As Ken and I discussed a recent visit to my hairdresser, he paraphrased one of our favorite quotes: “The one constant in all your failed haircuts is you.” It’s true. I can count on three fingers the number of times I have been completely satisfied with a haircut in the past, say 25 years. (It would be unfair to count anything before that because as a youth, I truly had no taste, as evidenced by the fact that I thought McDonald’s french fries were pretty good, and I actually enjoyed several songs by Bob Seeger and the Silver Bullet Band.)
When I come home from getting my hair done...actually, let me back up a little more: Once I hop into the car after getting my hair done, the first thing I do is splash some water from my water bottle onto my hands and plaster my hair back down to an almost normal look. Why do hairdressers seem to have this need to give me super-boof-dos? I’m not too crazy about the Tiny Middle-Aged Lady With Super-Sized Hair look.

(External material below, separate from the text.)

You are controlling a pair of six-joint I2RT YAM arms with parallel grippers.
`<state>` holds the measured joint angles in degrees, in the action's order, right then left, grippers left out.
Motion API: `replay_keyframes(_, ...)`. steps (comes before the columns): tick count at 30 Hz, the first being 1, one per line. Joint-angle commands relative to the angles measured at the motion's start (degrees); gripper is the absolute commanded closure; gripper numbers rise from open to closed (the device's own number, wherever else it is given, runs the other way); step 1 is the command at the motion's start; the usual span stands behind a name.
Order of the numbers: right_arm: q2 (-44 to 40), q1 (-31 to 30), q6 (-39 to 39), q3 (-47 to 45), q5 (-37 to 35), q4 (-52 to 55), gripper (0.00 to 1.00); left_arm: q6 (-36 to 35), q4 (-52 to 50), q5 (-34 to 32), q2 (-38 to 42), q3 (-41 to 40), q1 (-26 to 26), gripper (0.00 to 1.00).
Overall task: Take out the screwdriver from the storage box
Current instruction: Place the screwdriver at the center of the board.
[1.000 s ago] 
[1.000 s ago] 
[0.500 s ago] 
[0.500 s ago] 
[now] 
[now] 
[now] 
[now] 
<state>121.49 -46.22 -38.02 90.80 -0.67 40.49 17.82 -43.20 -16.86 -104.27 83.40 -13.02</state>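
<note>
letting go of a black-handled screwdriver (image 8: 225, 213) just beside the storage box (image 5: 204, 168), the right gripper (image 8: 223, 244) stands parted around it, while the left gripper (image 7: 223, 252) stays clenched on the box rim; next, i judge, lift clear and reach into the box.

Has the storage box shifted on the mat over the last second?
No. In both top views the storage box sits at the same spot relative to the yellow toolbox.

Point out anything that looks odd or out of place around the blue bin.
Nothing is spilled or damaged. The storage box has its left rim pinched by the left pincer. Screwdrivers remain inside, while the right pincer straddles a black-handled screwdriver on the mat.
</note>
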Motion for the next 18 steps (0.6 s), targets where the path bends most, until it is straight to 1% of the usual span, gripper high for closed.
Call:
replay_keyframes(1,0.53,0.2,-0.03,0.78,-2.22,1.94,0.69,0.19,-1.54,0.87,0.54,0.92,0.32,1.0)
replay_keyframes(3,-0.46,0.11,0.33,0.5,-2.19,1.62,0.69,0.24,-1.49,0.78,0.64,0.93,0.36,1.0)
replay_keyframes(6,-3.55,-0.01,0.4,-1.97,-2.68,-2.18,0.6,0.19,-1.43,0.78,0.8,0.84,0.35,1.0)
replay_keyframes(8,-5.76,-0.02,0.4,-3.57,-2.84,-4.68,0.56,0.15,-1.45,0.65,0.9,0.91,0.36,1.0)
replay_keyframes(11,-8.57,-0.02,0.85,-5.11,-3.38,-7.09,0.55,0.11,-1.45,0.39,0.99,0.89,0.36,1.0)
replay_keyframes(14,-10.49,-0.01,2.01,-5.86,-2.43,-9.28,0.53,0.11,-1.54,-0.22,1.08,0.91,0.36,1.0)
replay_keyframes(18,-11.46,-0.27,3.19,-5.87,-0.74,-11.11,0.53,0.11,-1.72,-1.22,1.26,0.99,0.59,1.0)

I suppose it’s possible that after careful consideration, they have decided that I could use the extra height, but no matter how tall my hair is, I still can’t reach most of the stuff in my cupboards without climbing up on the counter.
When I get home from getting my hair done, my husband cautiously asks how it went this time. Whether I’ve gone to a highly recommended $50 a pop Salon and Spa with an unpronounceable Italian name or to a chain salon with a name like “Kutz 4 Cheep”, my usual response is, “I’ll have to give it a couple of days.” But within a day or two I will be able to answer definitively that the bangs are too short, or it’s too short all over, or it’s too short over my ears (I have been white-walled at least three times in the last year); that the left side was left longer than the right, the right side was left longer than the left, the length at the back is crooked; OR that the shape is all wrong, or it’s too blunt, or too choppy; or they left the back way too long, and now I feel like my mullet and I should be singing backup for some One-Hit Wonder 80s band.
Why is it so difficult to get a decent haircut? Part of the problem is that, frankly, I am really not very good at speaking Salonese. There was a time many years ago that I tried to describe to a new hairdresser a hairdo with flipped ends, without actually being familiar with the term “flipped”, and I wound up with hair that was full on the top and sides, tapered at the base of my head, and longer again at the collar, as though I had decided to chop off a mullet and changed my mind halfway through. It is always best to choose your words carefully. For example, when your stylist asks how you liked the last haircut she gave you, you should look straight into the eyes of this person who is currently wielding a very sharp pair of scissors, and will soon have your arms pinned down under a heavy plastic cape, and lie through your teeth.
One of these days when I am brave, I’m just going to go to Ken’s barber and get the same haircut he has--Ken, that is, not his barber. It takes him all of 8 seconds to style it, and by that I mean wetting his hands and slapping the heck out of his noggin until he gets the pokey little devils to flatten down. In the mean time, I guess I’ll just continue to make my haircut appointments few and far between, and brush up on my New Wave dance moves, just in case.